SUPPLIED MATERIAL START
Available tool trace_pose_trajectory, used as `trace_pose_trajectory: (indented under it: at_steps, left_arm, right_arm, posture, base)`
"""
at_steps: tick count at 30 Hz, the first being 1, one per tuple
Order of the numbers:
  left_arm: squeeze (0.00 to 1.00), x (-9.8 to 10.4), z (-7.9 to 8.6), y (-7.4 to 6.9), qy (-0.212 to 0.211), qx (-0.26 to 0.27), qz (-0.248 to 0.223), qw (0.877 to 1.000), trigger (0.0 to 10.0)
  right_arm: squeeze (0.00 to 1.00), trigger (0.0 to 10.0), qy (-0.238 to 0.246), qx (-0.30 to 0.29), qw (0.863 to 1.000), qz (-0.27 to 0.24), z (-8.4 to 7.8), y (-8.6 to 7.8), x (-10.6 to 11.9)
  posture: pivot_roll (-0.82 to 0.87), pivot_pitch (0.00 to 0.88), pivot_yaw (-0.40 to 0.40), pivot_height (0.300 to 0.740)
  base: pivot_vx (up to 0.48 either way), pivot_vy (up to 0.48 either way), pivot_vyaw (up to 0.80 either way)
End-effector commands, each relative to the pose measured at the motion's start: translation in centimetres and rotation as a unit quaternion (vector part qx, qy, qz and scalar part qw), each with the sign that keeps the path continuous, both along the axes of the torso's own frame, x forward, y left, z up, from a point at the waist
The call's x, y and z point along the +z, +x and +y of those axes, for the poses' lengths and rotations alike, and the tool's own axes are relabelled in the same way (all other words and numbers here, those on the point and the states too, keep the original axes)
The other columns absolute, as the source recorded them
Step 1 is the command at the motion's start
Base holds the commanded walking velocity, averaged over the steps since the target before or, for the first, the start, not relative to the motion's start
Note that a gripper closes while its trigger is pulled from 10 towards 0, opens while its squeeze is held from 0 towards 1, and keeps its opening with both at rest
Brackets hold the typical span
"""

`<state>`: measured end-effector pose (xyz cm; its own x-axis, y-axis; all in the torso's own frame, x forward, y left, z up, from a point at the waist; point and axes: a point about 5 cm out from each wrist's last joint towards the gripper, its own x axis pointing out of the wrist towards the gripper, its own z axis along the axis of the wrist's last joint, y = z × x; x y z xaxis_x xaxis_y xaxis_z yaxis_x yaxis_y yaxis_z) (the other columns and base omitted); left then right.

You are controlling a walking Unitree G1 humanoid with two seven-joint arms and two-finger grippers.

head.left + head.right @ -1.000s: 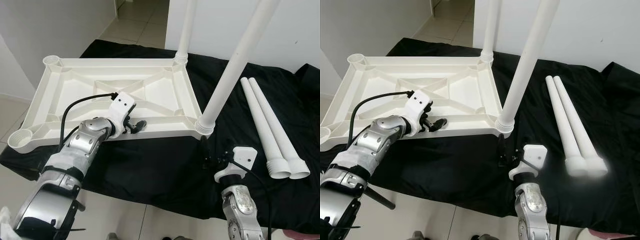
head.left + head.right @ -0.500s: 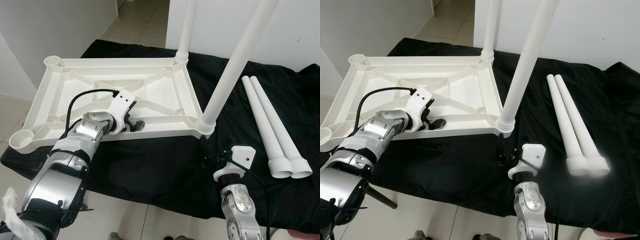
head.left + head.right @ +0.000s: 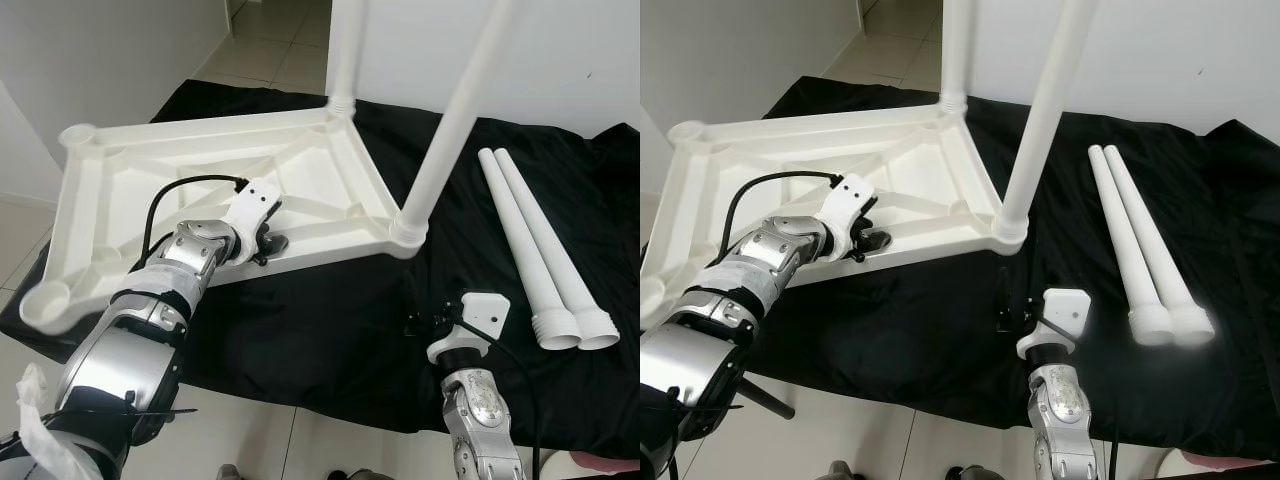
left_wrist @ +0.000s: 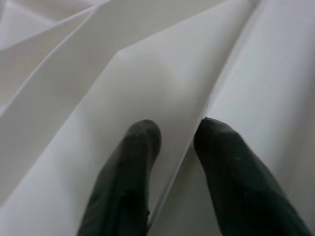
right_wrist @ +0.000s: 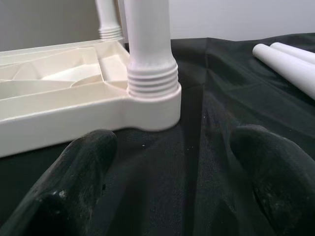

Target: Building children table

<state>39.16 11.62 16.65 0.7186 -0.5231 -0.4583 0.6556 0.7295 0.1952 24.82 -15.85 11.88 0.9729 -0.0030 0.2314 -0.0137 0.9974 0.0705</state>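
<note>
We see the white tabletop (image 3: 200,180) lying upside down on the black cloth (image 3: 330,330), skewed, with one corner hanging past the cloth's near-left edge. Two legs (image 3: 455,110) stand screwed into its right-hand corner sockets; two loose legs (image 3: 540,250) lie side by side on the cloth, well apart to the right.

The left gripper (image 3: 268,240) sits on the near long rim, and in the left wrist view its fingers (image 4: 133,162) straddle a thin wall of that rim, nearly closed on it. We judge it a pinch on the rim, though actual contact is hard to confirm from that close.

The right gripper (image 3: 418,322) hovers low over the cloth just in front of the near-right socket, jaws spread wide and empty; the threaded leg base (image 5: 152,81) stands ahead, between its fingers (image 5: 83,172) but not touching.

Risks from here:
- The thin-wall pinch could slip, since the grip area is small.
- Tugging the tabletop further left could tip it off the edge, with the tall legs adding leverage.
- The cloth may bunch and drag, shifting the loose legs.
</note>
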Motion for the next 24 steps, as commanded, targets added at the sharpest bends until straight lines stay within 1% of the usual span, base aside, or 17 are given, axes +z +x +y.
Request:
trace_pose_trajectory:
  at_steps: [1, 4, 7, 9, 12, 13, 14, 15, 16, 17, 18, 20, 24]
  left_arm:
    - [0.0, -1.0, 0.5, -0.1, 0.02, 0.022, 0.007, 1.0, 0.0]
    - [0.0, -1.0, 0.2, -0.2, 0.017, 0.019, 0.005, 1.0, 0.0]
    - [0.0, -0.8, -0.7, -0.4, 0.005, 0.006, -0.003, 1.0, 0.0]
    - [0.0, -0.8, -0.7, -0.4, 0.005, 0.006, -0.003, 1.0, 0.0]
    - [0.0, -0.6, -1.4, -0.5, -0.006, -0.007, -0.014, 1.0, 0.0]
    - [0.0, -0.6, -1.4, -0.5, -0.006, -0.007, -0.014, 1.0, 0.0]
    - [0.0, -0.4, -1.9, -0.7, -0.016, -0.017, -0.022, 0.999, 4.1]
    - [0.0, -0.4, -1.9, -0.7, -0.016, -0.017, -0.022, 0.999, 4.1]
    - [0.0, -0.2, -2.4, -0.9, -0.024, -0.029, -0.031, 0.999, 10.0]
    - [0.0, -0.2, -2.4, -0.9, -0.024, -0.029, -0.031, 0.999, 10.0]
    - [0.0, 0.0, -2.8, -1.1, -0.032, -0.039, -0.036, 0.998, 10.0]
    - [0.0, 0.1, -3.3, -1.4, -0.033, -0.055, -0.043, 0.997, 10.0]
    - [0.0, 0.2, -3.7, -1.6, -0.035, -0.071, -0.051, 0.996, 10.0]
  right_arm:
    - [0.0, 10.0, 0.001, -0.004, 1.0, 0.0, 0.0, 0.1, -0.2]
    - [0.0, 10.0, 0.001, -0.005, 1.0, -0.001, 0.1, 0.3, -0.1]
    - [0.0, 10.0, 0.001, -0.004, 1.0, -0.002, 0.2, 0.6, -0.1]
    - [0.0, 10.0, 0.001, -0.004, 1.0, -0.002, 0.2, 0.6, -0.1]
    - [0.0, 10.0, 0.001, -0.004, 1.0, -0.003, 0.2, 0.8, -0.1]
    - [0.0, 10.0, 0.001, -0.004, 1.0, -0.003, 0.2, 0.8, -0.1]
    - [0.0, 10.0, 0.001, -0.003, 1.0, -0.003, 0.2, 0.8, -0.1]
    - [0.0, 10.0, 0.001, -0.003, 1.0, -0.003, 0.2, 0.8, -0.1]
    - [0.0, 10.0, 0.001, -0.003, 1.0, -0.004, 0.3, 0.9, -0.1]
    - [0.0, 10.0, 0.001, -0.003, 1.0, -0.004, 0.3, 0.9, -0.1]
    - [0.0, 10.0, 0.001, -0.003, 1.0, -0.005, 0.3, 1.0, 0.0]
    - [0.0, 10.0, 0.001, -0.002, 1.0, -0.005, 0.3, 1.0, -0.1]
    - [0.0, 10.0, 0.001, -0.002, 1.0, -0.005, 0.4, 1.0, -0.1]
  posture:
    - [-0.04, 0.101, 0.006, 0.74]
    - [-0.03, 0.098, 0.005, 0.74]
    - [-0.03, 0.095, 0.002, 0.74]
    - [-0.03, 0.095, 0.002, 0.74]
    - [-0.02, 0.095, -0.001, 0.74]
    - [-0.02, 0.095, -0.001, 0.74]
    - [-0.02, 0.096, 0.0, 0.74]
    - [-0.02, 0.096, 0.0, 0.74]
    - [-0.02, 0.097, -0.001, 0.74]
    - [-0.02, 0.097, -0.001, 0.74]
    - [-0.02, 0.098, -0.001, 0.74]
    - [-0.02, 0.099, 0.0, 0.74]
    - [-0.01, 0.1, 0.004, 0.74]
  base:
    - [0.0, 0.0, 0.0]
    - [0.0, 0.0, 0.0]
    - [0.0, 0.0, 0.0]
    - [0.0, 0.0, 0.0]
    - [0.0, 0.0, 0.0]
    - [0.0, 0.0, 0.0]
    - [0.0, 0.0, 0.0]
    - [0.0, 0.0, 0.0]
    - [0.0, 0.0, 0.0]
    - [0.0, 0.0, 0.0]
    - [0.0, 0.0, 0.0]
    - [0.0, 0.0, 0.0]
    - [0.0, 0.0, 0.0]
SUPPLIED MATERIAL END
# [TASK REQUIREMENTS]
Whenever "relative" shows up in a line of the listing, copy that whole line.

# [TASK RESPONSE]
End-effector commands, each relative to the pose measured at the motion's start: translation in centimetres and rotation as a unit quaternion (vector part qx, qy, qz and scalar part qw), each with the sign that keeps the path continuous, both along the axes of the torso's own frame, x forward, y left, z up, from a point at the waist
Base holds the commanded walking velocity, averaged over the steps since the target before or, for the first, the start, not relative to the motion's start

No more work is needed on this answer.